(Problem requirements)
The listing is to be reproduced exactly, excluding its pictures.

Collected material section start

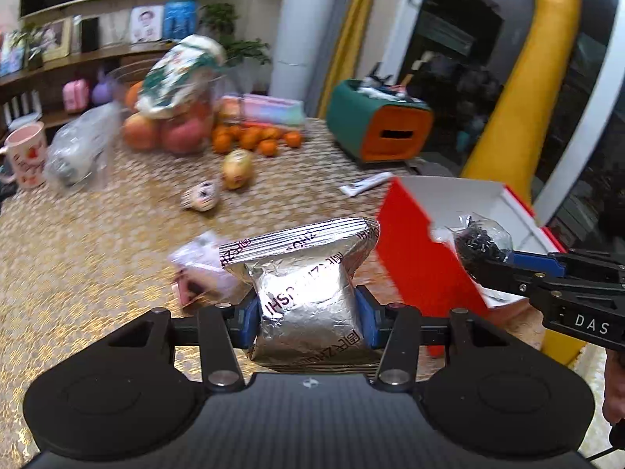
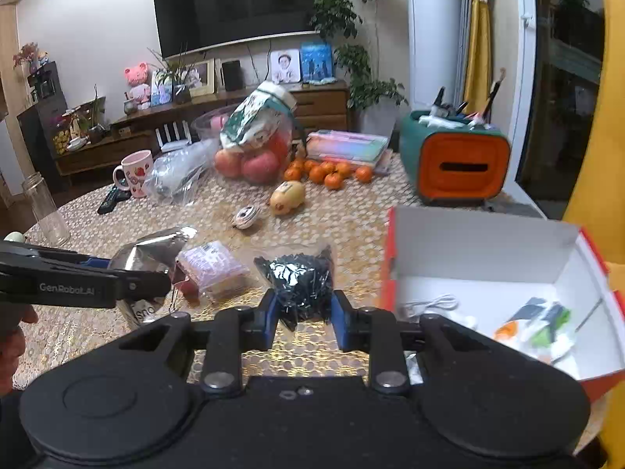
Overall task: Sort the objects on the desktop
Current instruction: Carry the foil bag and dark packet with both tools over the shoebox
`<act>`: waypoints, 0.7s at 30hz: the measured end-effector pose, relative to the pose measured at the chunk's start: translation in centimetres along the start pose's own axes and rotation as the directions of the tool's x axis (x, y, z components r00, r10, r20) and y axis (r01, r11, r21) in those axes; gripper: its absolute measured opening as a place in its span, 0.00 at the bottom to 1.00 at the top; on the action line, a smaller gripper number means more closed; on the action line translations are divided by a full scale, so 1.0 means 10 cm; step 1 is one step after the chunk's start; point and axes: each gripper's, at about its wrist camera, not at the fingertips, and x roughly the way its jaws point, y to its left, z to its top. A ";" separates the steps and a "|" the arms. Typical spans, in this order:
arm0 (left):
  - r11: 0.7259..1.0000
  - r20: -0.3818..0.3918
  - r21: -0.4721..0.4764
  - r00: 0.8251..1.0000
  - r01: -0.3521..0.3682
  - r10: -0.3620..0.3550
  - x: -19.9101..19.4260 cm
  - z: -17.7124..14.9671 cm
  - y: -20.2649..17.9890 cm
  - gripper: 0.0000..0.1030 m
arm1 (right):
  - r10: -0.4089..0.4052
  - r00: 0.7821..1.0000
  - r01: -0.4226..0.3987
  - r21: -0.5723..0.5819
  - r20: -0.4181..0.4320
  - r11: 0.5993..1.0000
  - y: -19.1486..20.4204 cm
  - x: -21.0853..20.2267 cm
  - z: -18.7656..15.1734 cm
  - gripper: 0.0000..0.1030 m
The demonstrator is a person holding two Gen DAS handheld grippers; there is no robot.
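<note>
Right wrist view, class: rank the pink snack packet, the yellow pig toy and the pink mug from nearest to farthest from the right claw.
1. Pink snack packet, just left of the right claw.
2. Yellow pig toy, mid-table, straight ahead.
3. Pink mug, far left, by the clear plastic bag.

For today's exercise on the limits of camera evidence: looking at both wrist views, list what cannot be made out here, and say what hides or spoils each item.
- Pink packet, left wrist view: motion blur smears its print, and the foil pouch covers part.
- Red box contents, right wrist view: small and blurred; the right gripper body cuts off the near end.
- Foil pouch's lower half, right wrist view: behind the left gripper.
</note>
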 end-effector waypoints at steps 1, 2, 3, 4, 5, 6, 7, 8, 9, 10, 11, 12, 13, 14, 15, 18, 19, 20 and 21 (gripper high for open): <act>1.000 -0.001 0.009 1.000 0.008 -0.008 0.01 0.02 -0.06 0.47 | -0.003 1.000 0.003 0.001 0.004 1.000 -0.04 -0.04 0.01 0.27; 1.000 -0.003 0.020 1.000 0.018 -0.018 0.01 0.03 -0.13 0.47 | -0.005 1.000 0.005 0.000 0.008 1.000 -0.07 -0.08 0.01 0.27; 0.999 -0.004 0.028 1.000 0.026 -0.026 0.01 0.04 -0.18 0.47 | -0.007 1.000 0.007 -0.001 0.011 1.000 -0.11 -0.11 0.01 0.27; 0.999 -0.007 0.038 0.999 0.034 -0.034 0.02 0.05 -0.25 0.47 | -0.010 1.000 0.010 -0.002 0.013 1.000 -0.14 -0.14 0.01 0.27; 0.998 -0.009 0.047 0.999 0.041 -0.041 0.02 0.06 -0.30 0.47 | -0.013 1.000 0.013 -0.003 0.014 1.000 -0.17 -0.18 0.00 0.27; 0.997 -0.011 0.059 0.999 0.049 -0.048 0.03 0.07 -0.37 0.47 | -0.016 1.000 0.016 -0.003 0.014 1.000 -0.21 -0.20 0.00 0.27; 0.996 -0.015 0.070 0.998 0.057 -0.056 0.05 0.08 -0.44 0.47 | -0.020 1.000 0.020 -0.002 0.013 1.000 -0.25 -0.23 -0.01 0.27; 0.995 -0.018 0.079 0.998 0.063 -0.062 0.06 0.09 -0.49 0.47 | -0.026 1.000 0.026 0.000 0.012 1.000 -0.29 -0.26 -0.02 0.27; 0.994 -0.022 0.088 0.997 0.072 -0.070 0.07 0.09 -0.55 0.47 | -0.034 0.999 0.034 0.003 0.011 0.999 -0.33 -0.28 -0.02 0.27; 0.992 -0.027 0.096 0.997 0.080 -0.078 0.09 0.10 -0.61 0.47 | -0.042 0.999 0.042 0.008 0.011 0.999 -0.39 -0.30 -0.03 0.27; 0.991 -0.032 0.105 0.996 0.088 -0.085 0.11 0.11 -0.66 0.47 | -0.050 0.999 0.049 0.011 0.011 0.999 -0.43 -0.33 -0.05 0.27; 0.989 -0.037 0.115 0.995 0.097 -0.094 0.12 0.12 -0.73 0.47 | -0.060 0.998 0.060 0.017 0.010 0.998 -0.49 -0.35 -0.06 0.27; 0.987 -0.041 0.125 0.994 0.106 -0.101 0.14 0.12 -0.78 0.47 | -0.068 0.998 0.068 0.022 0.009 0.997 -0.54 -0.36 -0.07 0.27; 0.984 -0.044 0.137 0.993 0.113 -0.108 0.17 0.13 -0.84 0.47 | -0.076 0.997 0.075 0.026 0.009 0.997 -0.59 -0.39 -0.08 0.27; 0.981 -0.048 0.151 0.993 0.118 -0.112 0.19 0.14 -0.91 0.47 | -0.084 0.996 0.084 0.029 0.009 0.996 -0.65 -0.40 -0.10 0.27; 0.973 -0.061 0.187 0.990 0.134 -0.125 0.26 0.18 -1.11 0.47 | -0.105 0.994 0.104 0.040 0.007 0.994 -0.80 -0.44 -0.15 0.27; 0.970 -0.064 0.197 0.990 0.140 -0.129 0.28 0.18 -1.16 0.47 | -0.112 0.994 0.112 0.045 0.006 0.993 -0.85 -0.45 -0.16 0.27; 0.968 -0.069 0.207 0.989 0.144 -0.133 0.31 0.20 -1.22 0.47 | -0.117 0.993 0.117 0.049 0.005 0.992 -0.89 -0.45 -0.17 0.27; 0.965 -0.074 0.218 0.988 0.148 -0.135 0.34 0.22 -1.28 0.47 | -0.122 0.993 0.122 0.054 0.003 0.991 -0.94 -0.45 -0.18 0.27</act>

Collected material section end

(Finished exercise)
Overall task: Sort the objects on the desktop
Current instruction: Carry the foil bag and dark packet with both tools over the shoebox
`<act>`: waypoints, 0.7s at 30hz: the measured end-effector pose, relative to the pose measured at the chunk's start: translation in centimetres along the start pose's own axes and rotation as the directions of the tool's x axis (x, y, z components r00, r10, r20) and y axis (r01, r11, r21) in those axes; gripper: its absolute measured opening as a place in its span, 0.00 at the bottom to 1.00 at the top; on the action line, a smaller gripper number means more closed; on the action line translations are divided by a full scale, so 1.0 means 10 cm; step 1 is one step after the chunk's start; point and axes: each gripper's, at about its wrist camera, not at the fingertips, and x roughly the way its jaws point, y to its left, z to its top. A ";" separates the steps and a "|" the arms. Typical spans, in this order:
arm0 (left):
  - r11: 0.7259..1.0000
  - r20: -0.3818..0.3918
  - r21: -0.4721..0.4764
  - r00: 0.8251..1.0000
  - r01: -0.3521..0.3682
  - r10: -0.3620..0.3550
  - x: -19.9101..19.4260 cm
  - z: -17.7124..14.9671 cm
  - y: -20.2649..17.9890 cm
  - gripper: 0.0000..0.1030 m
arm1 (right):
  - r10: -0.4089..0.4052
  - r00: 0.7821..1.0000
  - r01: -0.4226..0.3987
  - r21: -0.5723..0.5819
  - r20: -0.4181..0.4320
  - r11: 0.5993..1.0000
  - y: -19.1486..20.4204 cm
  - x: -21.0853..20.2267 cm
  - z: -18.7656..15.1734 cm
  - gripper: 0.0000..0.1030 m
The demonstrator is a person holding two Gen DAS handheld grippers; there is no robot.
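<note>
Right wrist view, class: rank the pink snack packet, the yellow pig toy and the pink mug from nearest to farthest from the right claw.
1. Pink snack packet, just left of the right claw.
2. Yellow pig toy, mid-table, straight ahead.
3. Pink mug, far left, by the clear plastic bag.

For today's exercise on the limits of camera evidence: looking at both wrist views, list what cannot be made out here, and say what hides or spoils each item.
- Pink packet, left wrist view: motion blur smears its print, and the foil pouch covers part.
- Red box contents, right wrist view: small and blurred; the right gripper body cuts off the near end.
- Foil pouch's lower half, right wrist view: behind the left gripper.
</note>
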 end-effector waypoints at steps 1, 2, 3, 4, 5, 6, 7, 8, 9, 10, 11, 12, 13, 14, 15, 18, 19, 20 and 21 (gripper high for open): <act>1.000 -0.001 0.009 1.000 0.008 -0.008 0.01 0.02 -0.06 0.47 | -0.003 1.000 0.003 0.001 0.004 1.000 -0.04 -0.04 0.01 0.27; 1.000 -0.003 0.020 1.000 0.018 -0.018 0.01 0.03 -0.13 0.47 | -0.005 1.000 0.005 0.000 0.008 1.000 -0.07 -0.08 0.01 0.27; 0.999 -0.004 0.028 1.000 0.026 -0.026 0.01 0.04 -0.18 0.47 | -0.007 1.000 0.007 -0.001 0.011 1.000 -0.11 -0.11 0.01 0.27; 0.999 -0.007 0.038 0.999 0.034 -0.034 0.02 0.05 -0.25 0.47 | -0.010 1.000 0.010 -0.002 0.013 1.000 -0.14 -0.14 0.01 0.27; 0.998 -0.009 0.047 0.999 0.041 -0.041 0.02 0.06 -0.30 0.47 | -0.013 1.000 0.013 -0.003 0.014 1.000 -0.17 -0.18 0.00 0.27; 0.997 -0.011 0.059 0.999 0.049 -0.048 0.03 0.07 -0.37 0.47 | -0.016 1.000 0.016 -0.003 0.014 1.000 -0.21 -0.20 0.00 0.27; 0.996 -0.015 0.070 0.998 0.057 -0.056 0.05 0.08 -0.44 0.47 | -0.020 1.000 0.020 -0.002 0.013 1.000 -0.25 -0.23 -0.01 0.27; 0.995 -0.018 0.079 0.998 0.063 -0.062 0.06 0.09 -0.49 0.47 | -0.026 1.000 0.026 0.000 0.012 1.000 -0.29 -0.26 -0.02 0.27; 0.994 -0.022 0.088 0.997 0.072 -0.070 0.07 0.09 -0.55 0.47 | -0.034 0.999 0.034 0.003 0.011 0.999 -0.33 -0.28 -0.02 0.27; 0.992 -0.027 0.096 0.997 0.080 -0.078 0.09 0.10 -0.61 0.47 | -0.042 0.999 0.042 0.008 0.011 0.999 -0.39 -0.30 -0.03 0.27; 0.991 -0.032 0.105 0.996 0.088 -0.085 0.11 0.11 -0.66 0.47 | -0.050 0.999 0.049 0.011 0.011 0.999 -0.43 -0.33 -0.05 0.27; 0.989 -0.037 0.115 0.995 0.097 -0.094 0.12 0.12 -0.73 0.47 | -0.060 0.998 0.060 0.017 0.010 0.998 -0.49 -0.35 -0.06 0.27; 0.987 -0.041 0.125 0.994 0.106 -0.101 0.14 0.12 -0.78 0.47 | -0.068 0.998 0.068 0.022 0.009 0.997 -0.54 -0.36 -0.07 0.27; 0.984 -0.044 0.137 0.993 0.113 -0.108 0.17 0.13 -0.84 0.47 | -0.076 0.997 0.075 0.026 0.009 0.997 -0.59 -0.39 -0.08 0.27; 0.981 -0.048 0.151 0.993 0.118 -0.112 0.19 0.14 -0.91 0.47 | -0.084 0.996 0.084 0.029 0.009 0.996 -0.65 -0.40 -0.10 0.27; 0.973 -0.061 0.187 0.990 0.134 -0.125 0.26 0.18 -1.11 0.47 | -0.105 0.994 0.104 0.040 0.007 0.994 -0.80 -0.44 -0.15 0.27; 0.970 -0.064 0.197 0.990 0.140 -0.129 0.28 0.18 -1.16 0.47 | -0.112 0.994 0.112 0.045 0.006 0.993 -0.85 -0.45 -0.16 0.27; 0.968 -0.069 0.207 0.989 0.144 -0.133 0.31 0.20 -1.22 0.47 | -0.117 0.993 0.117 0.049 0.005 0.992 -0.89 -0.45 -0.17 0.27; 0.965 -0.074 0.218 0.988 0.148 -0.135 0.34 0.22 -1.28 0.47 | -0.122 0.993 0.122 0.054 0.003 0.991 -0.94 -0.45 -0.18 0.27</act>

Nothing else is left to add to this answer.